Les 3 millions d'euros d'aides promis par l'Etat? "Poudre aux yeux, pour nous faire taire" après plusieurs manifestations, tranche le professionnel.

"Il s'agit d'un pourcentage remboursé sur l'achat de colonies", mais "comment en racheter 300, à 150 euros pièce, quand on n'a plus de miel, de bénéfices?", demande-t-il, la procédure nécessitant par ailleurs de "prouver qu'on traite les ruches avec un produit homologué, très cher".

"Au bord de la faillite", beaucoup d'apiculteurs ont préféré "autorenouveler" les cheptels, à partir des "rares survivantes".

"On a bataillé sans relâche pour fabriquer des reines, reconstituer 150 colonies", et récolter "900 kg de miel". Des apiculteurs solidaires ont "offert des ruches". Mais "personne ne viendra compenser" les "sept tonnes de manque à gagner".

Virevoltant sous une bruine légère, des ouvrières chargées plongent vers une ruchette, dans un bourdonnement trépidant. "Ce qu'elles récoltent maintenant peut aussi être contaminé", s'inquiète l'exploitant.

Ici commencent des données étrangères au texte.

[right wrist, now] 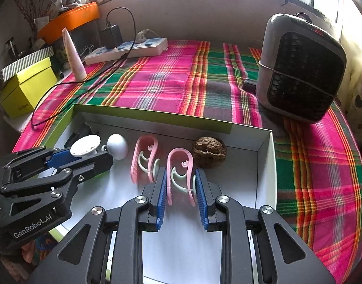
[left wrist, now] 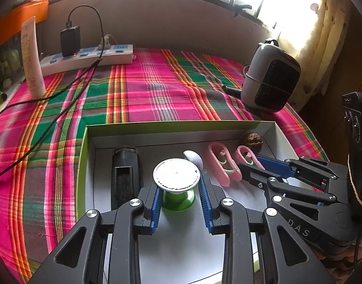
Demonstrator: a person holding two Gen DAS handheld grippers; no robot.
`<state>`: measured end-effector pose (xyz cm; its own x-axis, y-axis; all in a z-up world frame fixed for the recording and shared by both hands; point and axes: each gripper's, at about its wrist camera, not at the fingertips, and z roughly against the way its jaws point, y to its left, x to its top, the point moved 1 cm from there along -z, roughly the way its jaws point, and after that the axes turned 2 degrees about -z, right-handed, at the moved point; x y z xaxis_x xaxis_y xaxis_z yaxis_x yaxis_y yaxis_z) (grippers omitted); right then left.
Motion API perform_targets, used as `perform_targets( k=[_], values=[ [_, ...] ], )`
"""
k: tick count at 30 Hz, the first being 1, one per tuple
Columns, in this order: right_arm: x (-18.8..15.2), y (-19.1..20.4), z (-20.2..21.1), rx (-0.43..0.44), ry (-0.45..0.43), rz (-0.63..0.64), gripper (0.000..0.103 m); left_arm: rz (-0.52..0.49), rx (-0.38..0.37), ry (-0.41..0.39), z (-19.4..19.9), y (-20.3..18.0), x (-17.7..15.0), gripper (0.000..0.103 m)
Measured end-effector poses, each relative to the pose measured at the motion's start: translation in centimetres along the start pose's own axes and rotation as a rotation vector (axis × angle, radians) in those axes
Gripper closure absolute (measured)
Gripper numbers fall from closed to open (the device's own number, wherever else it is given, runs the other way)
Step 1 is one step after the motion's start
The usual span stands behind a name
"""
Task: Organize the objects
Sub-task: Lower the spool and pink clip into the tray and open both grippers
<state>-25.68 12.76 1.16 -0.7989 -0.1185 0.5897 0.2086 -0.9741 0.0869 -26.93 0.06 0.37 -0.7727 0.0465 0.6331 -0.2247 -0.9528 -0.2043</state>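
A shallow white box with green sides (left wrist: 181, 124) (right wrist: 152, 114) lies on the plaid cloth. In it are a green object with a round white top (left wrist: 176, 177) (right wrist: 85, 145), a white egg shape (left wrist: 192, 157) (right wrist: 117, 145), two pink clips (left wrist: 218, 163) (right wrist: 144, 158), a walnut (left wrist: 250, 142) (right wrist: 209, 152) and a black block (left wrist: 125, 175). My left gripper (left wrist: 179, 203) (right wrist: 69, 158) straddles the green object, its pads touching the white top. My right gripper (right wrist: 181, 193) (left wrist: 271, 170) is closed around the right pink clip (right wrist: 181, 172) (left wrist: 248, 157).
A grey and black fan heater (left wrist: 269, 78) (right wrist: 301, 71) stands at the back right. A white power strip (left wrist: 86, 58) (right wrist: 126, 51) with a black charger and cable lies at the back left beside a white tube (left wrist: 30, 59) (right wrist: 73, 55). A yellow box (right wrist: 27, 87) sits left.
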Motion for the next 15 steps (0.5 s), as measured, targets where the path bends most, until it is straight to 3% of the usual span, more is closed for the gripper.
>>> perform_targets(
  k=[15],
  values=[
    [0.08, -0.09, 0.17, -0.007, -0.001, -0.005, 0.078, -0.006, -0.005, 0.001, 0.10, -0.22, -0.13, 0.068]
  ],
)
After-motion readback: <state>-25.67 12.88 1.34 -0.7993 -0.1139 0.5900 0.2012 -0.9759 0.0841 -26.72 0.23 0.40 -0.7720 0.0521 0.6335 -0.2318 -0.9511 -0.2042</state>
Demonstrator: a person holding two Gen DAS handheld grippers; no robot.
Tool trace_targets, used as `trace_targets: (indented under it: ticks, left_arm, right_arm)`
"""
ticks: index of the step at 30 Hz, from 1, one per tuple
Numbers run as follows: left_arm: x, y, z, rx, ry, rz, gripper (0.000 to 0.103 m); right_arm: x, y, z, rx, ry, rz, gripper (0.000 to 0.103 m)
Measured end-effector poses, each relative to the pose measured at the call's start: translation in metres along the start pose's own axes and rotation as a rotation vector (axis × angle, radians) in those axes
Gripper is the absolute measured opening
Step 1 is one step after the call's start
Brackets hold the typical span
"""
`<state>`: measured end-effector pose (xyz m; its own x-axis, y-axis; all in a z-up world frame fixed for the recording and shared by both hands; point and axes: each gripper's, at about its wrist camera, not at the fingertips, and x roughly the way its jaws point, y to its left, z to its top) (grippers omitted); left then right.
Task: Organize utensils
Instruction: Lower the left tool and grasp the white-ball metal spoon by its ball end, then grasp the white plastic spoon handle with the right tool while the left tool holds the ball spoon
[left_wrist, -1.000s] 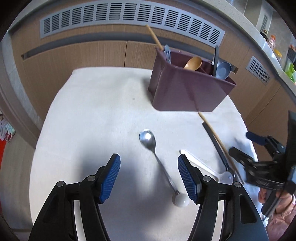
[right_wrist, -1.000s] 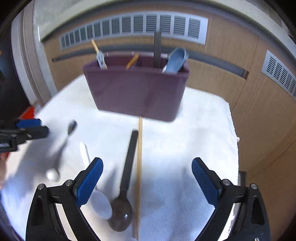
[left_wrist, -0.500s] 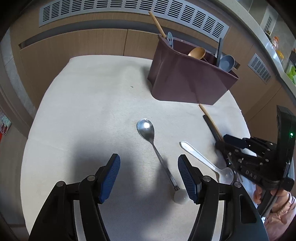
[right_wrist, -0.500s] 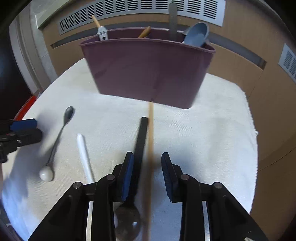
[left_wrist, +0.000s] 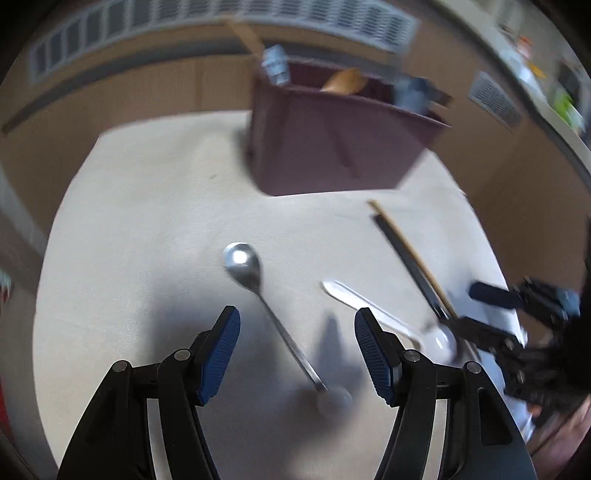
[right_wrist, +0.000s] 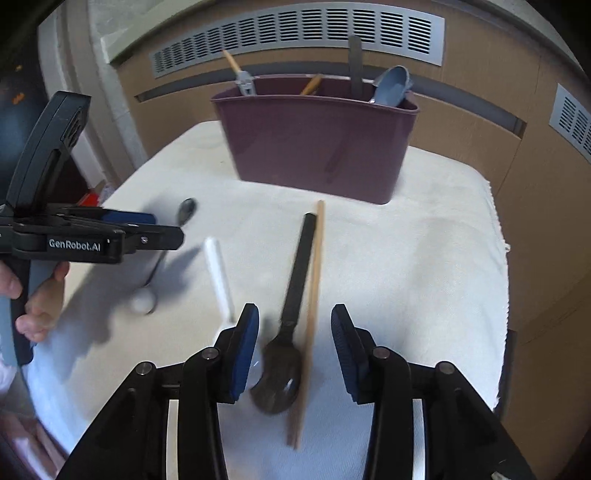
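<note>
Maroon utensil caddy (right_wrist: 317, 140) at the back of the white cloth (right_wrist: 424, 266). In front of it lie four loose items: one metal spoon (left_wrist: 258, 291), one white spoon (right_wrist: 219, 275), one black spoon (right_wrist: 291, 321), one wooden chopstick (right_wrist: 313, 295). Left gripper (left_wrist: 297, 354) spread, straddling the metal spoon's handle; right gripper (right_wrist: 294, 350) spread around the black spoon and chopstick.

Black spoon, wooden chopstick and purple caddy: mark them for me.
black spoon (right_wrist: 300, 266), right wrist view, middle of its handle
wooden chopstick (right_wrist: 314, 280), right wrist view, mid-shaft
purple caddy (right_wrist: 317, 144), right wrist view, front wall
</note>
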<state>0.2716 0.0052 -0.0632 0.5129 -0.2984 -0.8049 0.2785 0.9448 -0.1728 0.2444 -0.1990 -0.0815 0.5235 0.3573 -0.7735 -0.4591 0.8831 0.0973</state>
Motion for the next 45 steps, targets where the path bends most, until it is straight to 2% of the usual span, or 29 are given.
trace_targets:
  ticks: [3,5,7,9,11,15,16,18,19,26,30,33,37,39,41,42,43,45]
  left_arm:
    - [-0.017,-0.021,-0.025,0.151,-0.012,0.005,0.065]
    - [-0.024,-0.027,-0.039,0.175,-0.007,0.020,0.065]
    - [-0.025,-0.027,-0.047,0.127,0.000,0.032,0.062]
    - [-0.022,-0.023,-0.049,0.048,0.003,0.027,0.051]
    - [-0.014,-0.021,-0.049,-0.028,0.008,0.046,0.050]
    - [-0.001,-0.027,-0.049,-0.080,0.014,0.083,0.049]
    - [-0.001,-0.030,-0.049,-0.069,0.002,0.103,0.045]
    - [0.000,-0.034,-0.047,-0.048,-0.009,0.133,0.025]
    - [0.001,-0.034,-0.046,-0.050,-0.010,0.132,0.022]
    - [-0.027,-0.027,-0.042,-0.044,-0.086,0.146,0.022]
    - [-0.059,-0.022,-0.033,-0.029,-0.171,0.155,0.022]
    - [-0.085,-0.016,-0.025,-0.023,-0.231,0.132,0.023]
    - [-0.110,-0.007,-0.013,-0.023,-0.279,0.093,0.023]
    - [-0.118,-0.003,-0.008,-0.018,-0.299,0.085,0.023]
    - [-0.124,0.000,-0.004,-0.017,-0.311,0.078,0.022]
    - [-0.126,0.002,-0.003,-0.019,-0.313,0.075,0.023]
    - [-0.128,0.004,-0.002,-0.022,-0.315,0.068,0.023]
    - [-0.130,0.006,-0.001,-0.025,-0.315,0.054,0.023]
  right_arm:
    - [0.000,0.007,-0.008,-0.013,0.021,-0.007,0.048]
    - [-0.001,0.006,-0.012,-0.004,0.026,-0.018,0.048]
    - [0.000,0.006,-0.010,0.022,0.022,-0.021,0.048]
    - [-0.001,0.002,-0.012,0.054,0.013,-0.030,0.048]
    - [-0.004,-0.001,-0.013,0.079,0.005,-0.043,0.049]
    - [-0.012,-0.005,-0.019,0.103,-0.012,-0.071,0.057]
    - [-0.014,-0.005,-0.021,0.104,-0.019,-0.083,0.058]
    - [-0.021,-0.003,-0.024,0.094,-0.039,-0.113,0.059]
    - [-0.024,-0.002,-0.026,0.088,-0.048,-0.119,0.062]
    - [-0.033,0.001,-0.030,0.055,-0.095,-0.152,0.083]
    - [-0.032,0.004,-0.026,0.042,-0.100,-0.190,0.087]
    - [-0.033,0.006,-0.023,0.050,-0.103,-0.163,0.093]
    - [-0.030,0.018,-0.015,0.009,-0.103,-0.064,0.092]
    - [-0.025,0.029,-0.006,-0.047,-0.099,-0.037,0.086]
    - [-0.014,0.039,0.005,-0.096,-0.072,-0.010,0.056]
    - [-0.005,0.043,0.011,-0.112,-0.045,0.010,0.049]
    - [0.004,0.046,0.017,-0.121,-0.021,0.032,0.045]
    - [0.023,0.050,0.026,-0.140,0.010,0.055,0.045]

Brandissant un cadre dégoulinant de miel, il entend bien "continuer le combat". "Sentinelles de l'environnement, nos abeilles sont en première ligne", clame-t-il, appelant à un "changement profond des mentalités", qui viendra, pense-t-il, "de la base" car "les consommateurs n'en veulent plus, des pesticides!"